Some other things that SPARQL engines need to implement:

  • Ability to execute ldom:Functions (recursive SPARQL queries), details to be written up
  • Some built-in functions, esp ldom:hasShape, which maps to checkNodeAgainstShape here.

checkNode

Arguments:

  •  ?node - the RDF node to check the constraints of

   forEach ?shape matching (?node ?shapeSelectionPath ?shape)
       checkNodeAgainstShape(?node, ?shape) -> add to result graph

checkNodeAgainstShape

Arguments:

  •  ?node - the RDF node to check the constraints of
  •  ?shape - the class/shape defining the constraints to check

   forEach ?constraintProperty in ?constraintProperties
       forEach ?s := ?shape and its super-shapes found via ?shapeExtensionPath
           forEach ?constraint := ?constraintProperty at ?s
               checkNodeAgainstConstraint(?node, ?constraint) -> add to result graph

checkNodeAgainstConstraint

Arguments:

  •  ?node - the RDF node to check the constraint of
  •  ?constraint - the LDOM constraint to check
  •  ?includedContexts - (optional) the list of ldom:Contexts to include
  •  ?excludedContexts - (optional) the list of ldom:Contexts to exclude

   TODO: details on how the SPARQL query is producing the ldom:ConstraintViolations.
   This is rather straight-forward code that involves
   - don't do anything if the ldom:context of ?constraint does not match ?included/?excludedContexts
   - if ?constraint is a template, use the ldom:sparql from the template
   - otherwise use the ldom:sparql of the ?constraint directly (native SPARQL constraint)
   - pre-binding of ?node to the variable ?this
   - for ASK queries: if true then produce violation, using fields like ldom:message
   - for SELECT queries: for each result set row, product violation
   - for CONSTRUCT queries: just copy all constructed triples into the result graph

checkGraph

   forEach ?shape that has any constraints (via the ?constraintProperties)
       forEach ?constraint defined at ?shape
           checkConstraintForShape(?shape, ?constraint)
   
   checkGlobalConstraints()

checkConstraintForShape

Arguments:

  •  ?shape - the shape holding the constraints
  •  ?constraint - the ldom:Constraint to check
  •  ?includedContexts - (optional) the list of ldom:Contexts to include
  •  ?excludedContexts - (optional) the list of ldom:Contexts to exclude

   if the ldom:context of ?constraint matches ?included/?excludedContexts
       forEach ?s that is in the transitive* ?shapeExtensionPath of ?shape
           TODO: Take the SPARQL query (or queries if it's a template with superclasses)
           and execute each SPARQL query, injecting a clause to bind ?this to all
           ?shapeSelectionPath of the current ?s.
           ASK and SELECT queries are converted to CONSTRUCT, then run the CONSTRUCTs

checkGlobalConstraints

   forEach ?constraint := instance of ldom:GlobalConstraint
       See checkConstraintForClass, but without the binding of ?this and
       without depending on instances at all.

Example: checkGraph

Assuming we have the following graph:

   ex:SuperClass
       a rdfs:Class ;
       ldom:property [
           ldom:predicate ex:property ;
           ldom:maxInclusive 10 ;
       ] .
   
   ex:SubClass
       a rdfs:Class ;
       rdfs:subClassOf ex:SuperClass ;
       ldom:constraint [
           ldom:message "Instances of SubClass must not be blank nodes." ;
           ldom:sparql "SELECT (?this AS ?root) WHERE { FILTER isBlank(?this) }" ;
       ] .
   ex:Instance
       a ex:SubClass ;
       ex:property 8 .

In this example, ?shapeSelectionProperty = rdf:type and ?shapeExtensionProperty is rdfs:subClassOf.
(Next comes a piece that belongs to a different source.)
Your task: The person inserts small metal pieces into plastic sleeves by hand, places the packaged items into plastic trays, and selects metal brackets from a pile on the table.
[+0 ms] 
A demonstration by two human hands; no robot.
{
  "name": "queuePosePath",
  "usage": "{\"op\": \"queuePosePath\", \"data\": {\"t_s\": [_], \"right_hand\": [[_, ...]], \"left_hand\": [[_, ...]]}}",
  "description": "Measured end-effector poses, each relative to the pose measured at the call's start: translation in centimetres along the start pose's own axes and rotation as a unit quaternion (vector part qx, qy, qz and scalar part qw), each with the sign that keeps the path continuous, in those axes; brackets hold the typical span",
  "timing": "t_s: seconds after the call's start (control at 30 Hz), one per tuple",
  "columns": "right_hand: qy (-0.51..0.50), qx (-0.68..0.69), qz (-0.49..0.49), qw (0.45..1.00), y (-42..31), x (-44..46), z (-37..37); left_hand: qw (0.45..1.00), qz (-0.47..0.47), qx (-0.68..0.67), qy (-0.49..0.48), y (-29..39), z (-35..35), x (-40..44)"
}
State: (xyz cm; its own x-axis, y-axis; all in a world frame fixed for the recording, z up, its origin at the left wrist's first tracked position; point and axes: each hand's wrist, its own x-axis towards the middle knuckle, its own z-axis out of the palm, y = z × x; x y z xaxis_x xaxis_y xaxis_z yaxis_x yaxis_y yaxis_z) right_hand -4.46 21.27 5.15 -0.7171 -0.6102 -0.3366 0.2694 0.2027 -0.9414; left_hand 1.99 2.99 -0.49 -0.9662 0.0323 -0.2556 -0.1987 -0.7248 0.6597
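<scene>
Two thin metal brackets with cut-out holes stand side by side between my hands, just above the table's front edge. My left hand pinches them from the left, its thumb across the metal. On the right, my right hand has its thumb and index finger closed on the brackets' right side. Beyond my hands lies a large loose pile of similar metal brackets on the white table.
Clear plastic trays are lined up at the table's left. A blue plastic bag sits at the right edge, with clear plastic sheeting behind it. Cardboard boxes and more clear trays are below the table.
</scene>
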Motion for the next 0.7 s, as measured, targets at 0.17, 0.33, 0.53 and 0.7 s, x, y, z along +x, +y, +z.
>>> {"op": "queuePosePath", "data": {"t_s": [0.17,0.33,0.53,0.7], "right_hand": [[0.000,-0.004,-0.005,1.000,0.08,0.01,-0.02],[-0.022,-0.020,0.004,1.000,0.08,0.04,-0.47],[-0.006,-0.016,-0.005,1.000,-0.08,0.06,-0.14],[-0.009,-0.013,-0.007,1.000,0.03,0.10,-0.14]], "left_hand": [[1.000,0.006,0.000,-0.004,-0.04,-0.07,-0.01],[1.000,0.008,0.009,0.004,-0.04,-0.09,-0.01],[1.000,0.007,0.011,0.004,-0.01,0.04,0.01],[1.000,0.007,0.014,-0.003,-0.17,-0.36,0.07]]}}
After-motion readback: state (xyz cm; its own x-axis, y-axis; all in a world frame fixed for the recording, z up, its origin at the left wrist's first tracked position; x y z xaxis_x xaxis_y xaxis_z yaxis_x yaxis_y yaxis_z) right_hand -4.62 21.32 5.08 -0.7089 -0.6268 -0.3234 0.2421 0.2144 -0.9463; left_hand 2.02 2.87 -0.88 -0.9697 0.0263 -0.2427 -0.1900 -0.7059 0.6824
The operation to check the whole graph would walk through all classes that have constraints attached to them. For each of those classes (and its subclasses) that have instances, it would (roughly) execute the following two queries. The first of those is the ldom:sparql query behind the ldom:maxInclusive check. It would produce ldom:Error objects for each matching row of the SPARQL queries:

   # ?maxInclusive is pre-bound to 10
   # ?predicate is pre-bound to ex:property
   SELECT (?this AS ?root) (?predicate AS ?path) ?value ?message
   WHERE {
       ?this a ex:SubClass .
       ?this ?predicate ?value .
       FILTER (?value > ?maxInclusive) .
       BIND (CONCAT("The values of ", ldom:propertyLabel(?predicate, ?this),
           " must be less than or equal to ", ldom:label(?maxInclusive),
           " but found ", ldom:label(?value)) AS ?message) .
   }
   SELECT ("Instances of SubClass must not be blank nodes" AS ?message) (?this AS ?root)
   WHERE {
       ?this a ex:SubClass .
       FILTER isBlank(?this) .
   }

Example: checkNode

If someone calls checkNode(ex:Instance) then it would basically create the same queries, but instead of injecting the first line of the WHERE clauses, it would pre-bind ?this with ex:Instance:

   # ?this is pre-bound to ex:Instance
   # ?maxInclusive is pre-bound to 10
   # ?predicate is pre-bound to ex:property
   SELECT (?this AS ?root) (?predicate AS ?path) ?value ?message
   WHERE {
       ?this ?predicate ?value .
       FILTER (?value > ?maxInclusive) .
       BIND (CONCAT("The values of ", ldom:propertyLabel(?predicate, ?this),
           " must be less than or equal to ", ldom:label(?maxInclusive),
           " but found ", ldom:label(?value)) AS ?message) .
   }
   # ?this is pre-bound to ex:Instance
   SELECT ("Instances of SubClass must not be blank nodes" AS ?message) (?this AS ?root)
   WHERE {
       FILTER isBlank(?this) .
   }